> **AIM OF THE EXERCISE**
Identify each line below containing the string "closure" and copy it.
•••••
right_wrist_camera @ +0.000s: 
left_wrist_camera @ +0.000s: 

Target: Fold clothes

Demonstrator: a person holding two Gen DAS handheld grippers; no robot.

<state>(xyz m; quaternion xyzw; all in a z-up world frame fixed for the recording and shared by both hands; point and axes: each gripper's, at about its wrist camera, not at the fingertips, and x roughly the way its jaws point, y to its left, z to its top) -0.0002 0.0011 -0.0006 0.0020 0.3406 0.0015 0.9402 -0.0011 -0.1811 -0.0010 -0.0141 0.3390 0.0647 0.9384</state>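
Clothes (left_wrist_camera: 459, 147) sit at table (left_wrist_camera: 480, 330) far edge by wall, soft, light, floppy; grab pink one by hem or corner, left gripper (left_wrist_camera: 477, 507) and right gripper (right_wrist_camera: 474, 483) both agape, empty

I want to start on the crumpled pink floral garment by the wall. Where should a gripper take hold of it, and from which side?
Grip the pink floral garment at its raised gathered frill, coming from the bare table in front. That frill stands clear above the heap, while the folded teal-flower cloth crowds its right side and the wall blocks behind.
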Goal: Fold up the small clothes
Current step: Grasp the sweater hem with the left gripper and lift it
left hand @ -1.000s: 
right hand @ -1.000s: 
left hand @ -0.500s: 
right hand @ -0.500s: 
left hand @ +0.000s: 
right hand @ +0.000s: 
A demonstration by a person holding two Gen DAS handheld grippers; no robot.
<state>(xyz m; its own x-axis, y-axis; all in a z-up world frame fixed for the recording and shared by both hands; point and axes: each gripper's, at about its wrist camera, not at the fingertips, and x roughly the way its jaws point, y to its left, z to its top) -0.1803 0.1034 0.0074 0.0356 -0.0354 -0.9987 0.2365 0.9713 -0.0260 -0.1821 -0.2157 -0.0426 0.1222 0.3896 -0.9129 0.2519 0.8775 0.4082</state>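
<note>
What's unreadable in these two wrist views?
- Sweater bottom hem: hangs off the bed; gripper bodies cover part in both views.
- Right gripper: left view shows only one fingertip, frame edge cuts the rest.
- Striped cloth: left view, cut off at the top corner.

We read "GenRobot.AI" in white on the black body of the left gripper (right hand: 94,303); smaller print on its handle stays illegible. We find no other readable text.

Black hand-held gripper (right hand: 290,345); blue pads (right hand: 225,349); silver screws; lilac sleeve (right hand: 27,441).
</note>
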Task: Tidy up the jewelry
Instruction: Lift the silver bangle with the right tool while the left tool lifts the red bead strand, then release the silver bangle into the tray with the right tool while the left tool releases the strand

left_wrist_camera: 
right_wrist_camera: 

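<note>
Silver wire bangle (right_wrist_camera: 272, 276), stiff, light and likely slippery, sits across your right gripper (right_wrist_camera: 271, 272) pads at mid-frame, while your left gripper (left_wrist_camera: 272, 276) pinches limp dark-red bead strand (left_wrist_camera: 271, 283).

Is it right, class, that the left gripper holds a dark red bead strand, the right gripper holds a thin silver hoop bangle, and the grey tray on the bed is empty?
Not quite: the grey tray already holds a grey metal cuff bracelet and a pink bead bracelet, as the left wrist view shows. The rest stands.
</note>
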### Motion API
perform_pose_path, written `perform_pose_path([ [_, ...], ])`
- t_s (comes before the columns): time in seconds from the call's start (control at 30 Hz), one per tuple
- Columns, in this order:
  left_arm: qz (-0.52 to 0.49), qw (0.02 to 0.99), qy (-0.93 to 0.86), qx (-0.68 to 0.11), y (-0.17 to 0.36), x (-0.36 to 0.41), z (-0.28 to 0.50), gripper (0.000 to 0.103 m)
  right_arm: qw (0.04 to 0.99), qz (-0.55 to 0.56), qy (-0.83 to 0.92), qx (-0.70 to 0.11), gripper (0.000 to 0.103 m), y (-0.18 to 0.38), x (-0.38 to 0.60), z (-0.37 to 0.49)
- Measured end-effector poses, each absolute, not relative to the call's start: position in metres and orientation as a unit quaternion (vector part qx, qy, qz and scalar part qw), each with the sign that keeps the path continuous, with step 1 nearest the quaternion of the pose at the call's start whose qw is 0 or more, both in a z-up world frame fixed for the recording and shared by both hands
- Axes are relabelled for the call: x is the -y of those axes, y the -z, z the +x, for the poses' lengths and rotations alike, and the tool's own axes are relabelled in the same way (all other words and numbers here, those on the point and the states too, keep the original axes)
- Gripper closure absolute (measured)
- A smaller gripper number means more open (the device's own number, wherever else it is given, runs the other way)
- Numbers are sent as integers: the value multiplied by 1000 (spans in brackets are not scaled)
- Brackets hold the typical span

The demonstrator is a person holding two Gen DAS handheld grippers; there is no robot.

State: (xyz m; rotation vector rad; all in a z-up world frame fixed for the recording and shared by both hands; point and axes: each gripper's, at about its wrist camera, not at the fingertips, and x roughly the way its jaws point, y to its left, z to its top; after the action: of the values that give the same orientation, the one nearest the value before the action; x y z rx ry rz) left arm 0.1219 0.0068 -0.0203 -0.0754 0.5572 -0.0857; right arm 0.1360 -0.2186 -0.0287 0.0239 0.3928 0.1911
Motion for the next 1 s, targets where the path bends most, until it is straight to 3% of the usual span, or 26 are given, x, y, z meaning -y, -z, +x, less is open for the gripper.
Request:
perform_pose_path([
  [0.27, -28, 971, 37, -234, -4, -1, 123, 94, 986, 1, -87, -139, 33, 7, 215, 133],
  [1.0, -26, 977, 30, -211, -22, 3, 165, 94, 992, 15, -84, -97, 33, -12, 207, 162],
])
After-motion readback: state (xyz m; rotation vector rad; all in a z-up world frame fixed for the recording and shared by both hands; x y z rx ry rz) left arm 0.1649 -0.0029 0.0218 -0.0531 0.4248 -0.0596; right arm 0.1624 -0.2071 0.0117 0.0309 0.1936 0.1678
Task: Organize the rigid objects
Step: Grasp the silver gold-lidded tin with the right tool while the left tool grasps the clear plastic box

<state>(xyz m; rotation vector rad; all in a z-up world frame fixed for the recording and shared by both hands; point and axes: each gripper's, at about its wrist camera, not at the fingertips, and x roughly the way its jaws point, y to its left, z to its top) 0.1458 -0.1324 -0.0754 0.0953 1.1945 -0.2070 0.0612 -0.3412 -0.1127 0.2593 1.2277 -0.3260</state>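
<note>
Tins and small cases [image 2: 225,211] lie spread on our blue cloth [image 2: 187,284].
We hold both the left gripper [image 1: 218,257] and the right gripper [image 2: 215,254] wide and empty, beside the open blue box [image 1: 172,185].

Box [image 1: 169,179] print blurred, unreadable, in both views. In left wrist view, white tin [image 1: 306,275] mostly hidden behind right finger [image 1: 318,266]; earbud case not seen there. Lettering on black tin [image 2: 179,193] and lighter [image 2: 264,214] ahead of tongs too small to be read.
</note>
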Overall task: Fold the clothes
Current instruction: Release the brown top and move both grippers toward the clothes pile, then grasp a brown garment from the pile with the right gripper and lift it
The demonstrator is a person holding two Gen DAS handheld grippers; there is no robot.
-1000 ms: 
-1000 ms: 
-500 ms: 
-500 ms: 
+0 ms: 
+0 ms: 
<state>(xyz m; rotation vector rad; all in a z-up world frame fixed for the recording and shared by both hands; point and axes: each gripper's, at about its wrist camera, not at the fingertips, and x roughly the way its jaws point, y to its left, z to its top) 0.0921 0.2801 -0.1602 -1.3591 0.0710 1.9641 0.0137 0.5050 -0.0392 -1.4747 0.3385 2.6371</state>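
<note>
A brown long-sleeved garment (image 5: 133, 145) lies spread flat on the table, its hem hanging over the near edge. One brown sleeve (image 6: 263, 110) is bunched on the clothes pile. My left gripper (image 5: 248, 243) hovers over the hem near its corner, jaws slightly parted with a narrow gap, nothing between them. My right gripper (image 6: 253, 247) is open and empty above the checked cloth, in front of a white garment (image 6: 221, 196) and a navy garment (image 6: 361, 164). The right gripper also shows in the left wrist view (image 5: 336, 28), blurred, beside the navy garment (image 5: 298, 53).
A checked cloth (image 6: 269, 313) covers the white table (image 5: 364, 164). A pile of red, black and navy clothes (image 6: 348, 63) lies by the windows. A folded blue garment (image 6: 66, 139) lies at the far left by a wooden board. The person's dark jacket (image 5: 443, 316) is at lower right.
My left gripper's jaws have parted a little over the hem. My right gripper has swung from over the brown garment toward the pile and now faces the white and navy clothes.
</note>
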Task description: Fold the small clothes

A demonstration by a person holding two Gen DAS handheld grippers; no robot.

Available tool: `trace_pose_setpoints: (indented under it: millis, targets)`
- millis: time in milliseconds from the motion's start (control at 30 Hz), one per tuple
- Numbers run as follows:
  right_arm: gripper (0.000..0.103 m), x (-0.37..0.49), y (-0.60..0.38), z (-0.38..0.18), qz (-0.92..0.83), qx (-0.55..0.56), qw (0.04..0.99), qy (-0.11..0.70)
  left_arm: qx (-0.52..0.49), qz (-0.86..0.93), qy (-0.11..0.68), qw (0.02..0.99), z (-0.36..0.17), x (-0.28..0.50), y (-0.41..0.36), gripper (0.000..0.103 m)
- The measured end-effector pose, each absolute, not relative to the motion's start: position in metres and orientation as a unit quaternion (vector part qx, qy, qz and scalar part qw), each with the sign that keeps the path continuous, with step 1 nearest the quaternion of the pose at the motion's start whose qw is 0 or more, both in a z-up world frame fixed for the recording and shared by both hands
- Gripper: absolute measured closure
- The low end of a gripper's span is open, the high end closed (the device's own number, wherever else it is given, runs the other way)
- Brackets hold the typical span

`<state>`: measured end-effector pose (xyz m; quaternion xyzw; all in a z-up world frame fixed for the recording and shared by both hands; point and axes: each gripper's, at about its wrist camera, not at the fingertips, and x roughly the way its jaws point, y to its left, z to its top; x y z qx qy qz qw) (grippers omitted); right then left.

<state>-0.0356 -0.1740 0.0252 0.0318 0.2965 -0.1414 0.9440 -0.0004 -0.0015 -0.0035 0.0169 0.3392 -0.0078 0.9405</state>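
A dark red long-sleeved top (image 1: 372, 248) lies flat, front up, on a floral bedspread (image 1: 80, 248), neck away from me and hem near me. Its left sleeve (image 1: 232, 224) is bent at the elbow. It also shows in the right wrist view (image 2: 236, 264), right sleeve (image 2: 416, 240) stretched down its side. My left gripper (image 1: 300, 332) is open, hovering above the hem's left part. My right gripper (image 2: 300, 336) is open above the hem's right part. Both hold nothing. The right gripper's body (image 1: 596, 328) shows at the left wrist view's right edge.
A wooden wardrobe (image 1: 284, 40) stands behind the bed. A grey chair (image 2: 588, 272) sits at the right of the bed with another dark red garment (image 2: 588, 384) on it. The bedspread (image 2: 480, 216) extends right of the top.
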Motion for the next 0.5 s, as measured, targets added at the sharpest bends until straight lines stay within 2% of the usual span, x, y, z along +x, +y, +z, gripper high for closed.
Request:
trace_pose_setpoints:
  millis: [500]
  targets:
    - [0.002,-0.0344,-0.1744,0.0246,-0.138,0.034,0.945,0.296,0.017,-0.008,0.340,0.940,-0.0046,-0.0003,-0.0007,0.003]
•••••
> **RESPONSE TO THE TASK**
- Gripper closure absolute (measured)
- Gripper: absolute measured closure

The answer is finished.